## Prompt
Your answer should repeat the entries in full, exactly as given, with no pictures.

(Recorded data)
== Segment start ==

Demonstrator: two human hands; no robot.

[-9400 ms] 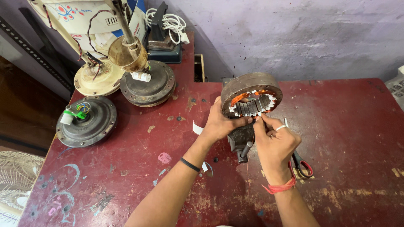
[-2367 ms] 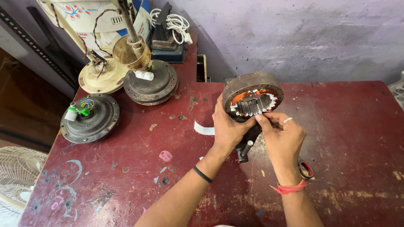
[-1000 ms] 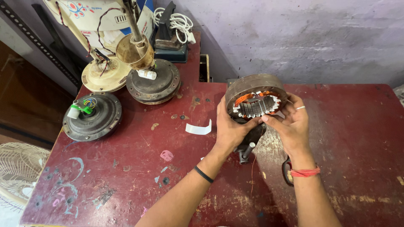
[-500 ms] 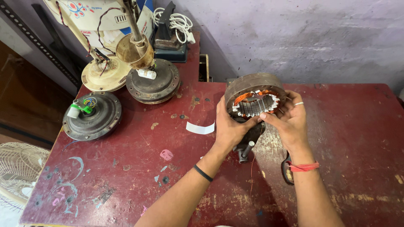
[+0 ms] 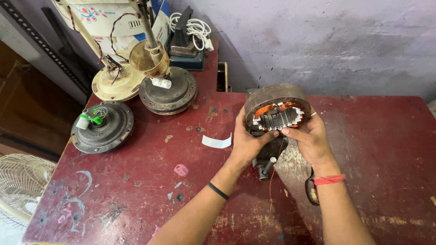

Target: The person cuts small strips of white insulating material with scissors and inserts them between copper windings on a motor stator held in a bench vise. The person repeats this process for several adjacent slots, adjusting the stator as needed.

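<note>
Stator [image 5: 278, 113] — a round metal ring with copper windings and white slot papers — stands tilted on edge near the back of the red table [image 5: 136, 190]. Left hand [image 5: 247, 143] closes around its lower left rim; right hand [image 5: 309, 138] cups the lower right, fingertips pinched at the slots. Scissors [image 5: 311, 190] lie under the right wrist. A white paper strip [image 5: 217, 141] lies just left, and three fan motor housings [image 5: 102, 127] sit further left.

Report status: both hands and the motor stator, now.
Left hand grips stator rim. Right hand pinches at its winding slots. Stator upright over red table. Paper strip lies clear, left.
</note>
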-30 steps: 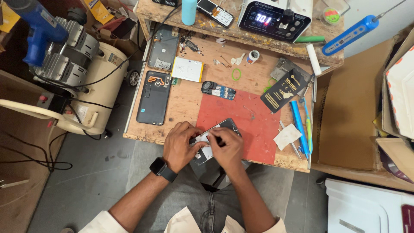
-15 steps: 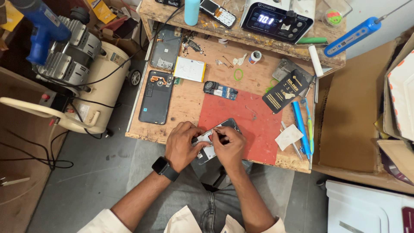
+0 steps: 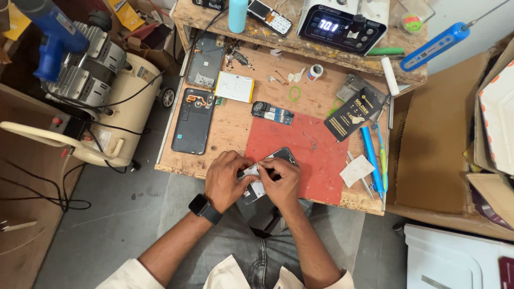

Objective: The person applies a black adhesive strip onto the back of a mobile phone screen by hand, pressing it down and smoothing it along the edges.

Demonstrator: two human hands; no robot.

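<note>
A cream air compressor (image 3: 115,96) with a blue tool (image 3: 56,40) resting on it was seen on the floor, well to the left of the red mat (image 3: 300,155). On the wooden surface (image 3: 230,134), left of the red mat, a dark opened phone body (image 3: 194,120) was laid flat, with a grey back cover (image 3: 205,62) and a white-and-yellow battery (image 3: 234,86) just beyond it. A small blue circuit board (image 3: 273,113) was placed at the far left corner of the red mat. At the near left corner of the red mat, a small dark phone (image 3: 267,174) was held over the surface edge by both hands. The left hand (image 3: 225,179), a black watch (image 3: 205,208) worn on its wrist, was curled around the phone's left side, fingers pressed against it. The right hand (image 3: 281,182) was laid over the phone, its fingers pinching a pale strip (image 3: 251,171) at the phone's top. Right of the red mat, a white scrap (image 3: 356,170), blue pens (image 3: 372,158) and a black packet (image 3: 356,113) were seen. Beyond the red mat, on the raised shelf, a lit station (image 3: 342,27) was stood.
</note>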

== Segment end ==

## Result
Demonstrator: two human hands; no robot.

[-9400 ms] 
[-2367 ms] 
[-1000 ms] 
[-500 ms] 
[+0 ms] 

Target: The person cuts small strips of white insulating material with scissors and inserts them between copper windings on a motor stator held in a bench vise. The person repeats this process for several adjacent slots, adjusting the stator as needed.

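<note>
Stator [image 5: 278, 113] — a round metal ring with copper windings and white slot papers — stands tilted on edge near the back of the red table [image 5: 136, 190]. Left hand [image 5: 247, 143] closes around its lower left rim; right hand [image 5: 309, 138] cups the lower right, fingertips pinched at the slots. Scissors [image 5: 311, 190] lie under the right wrist. A white paper strip [image 5: 217, 141] lies just left, and three fan motor housings [image 5: 102, 127] sit further left.

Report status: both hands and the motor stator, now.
Left hand grips stator rim. Right hand pinches at its winding slots. Stator upright over red table. Paper strip lies clear, left.
</note>
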-30 steps: 
-15 steps: 
+0 steps: 

Objective: The person applies a black adhesive strip onto the back of a mobile phone screen by hand, pressing it down and smoothing it along the edges.

Demonstrator: two human hands; no robot.

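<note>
A cream air compressor (image 3: 115,96) with a blue tool (image 3: 56,40) resting on it was seen on the floor, well to the left of the red mat (image 3: 300,155). On the wooden surface (image 3: 230,134), left of the red mat, a dark opened phone body (image 3: 194,120) was laid flat, with a grey back cover (image 3: 205,62) and a white-and-yellow battery (image 3: 234,86) just beyond it. A small blue circuit board (image 3: 273,113) was placed at the far left corner of the red mat. At the near left corner of the red mat, a small dark phone (image 3: 267,174) was held over the surface edge by both hands. The left hand (image 3: 225,179), a black watch (image 3: 205,208) worn on its wrist, was curled around the phone's left side, fingers pressed against it. The right hand (image 3: 281,182) was laid over the phone, its fingers pinching a pale strip (image 3: 251,171) at the phone's top. Right of the red mat, a white scrap (image 3: 356,170), blue pens (image 3: 372,158) and a black packet (image 3: 356,113) were seen. Beyond the red mat, on the raised shelf, a lit station (image 3: 342,27) was stood.
</note>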

That finishes the output for this exercise.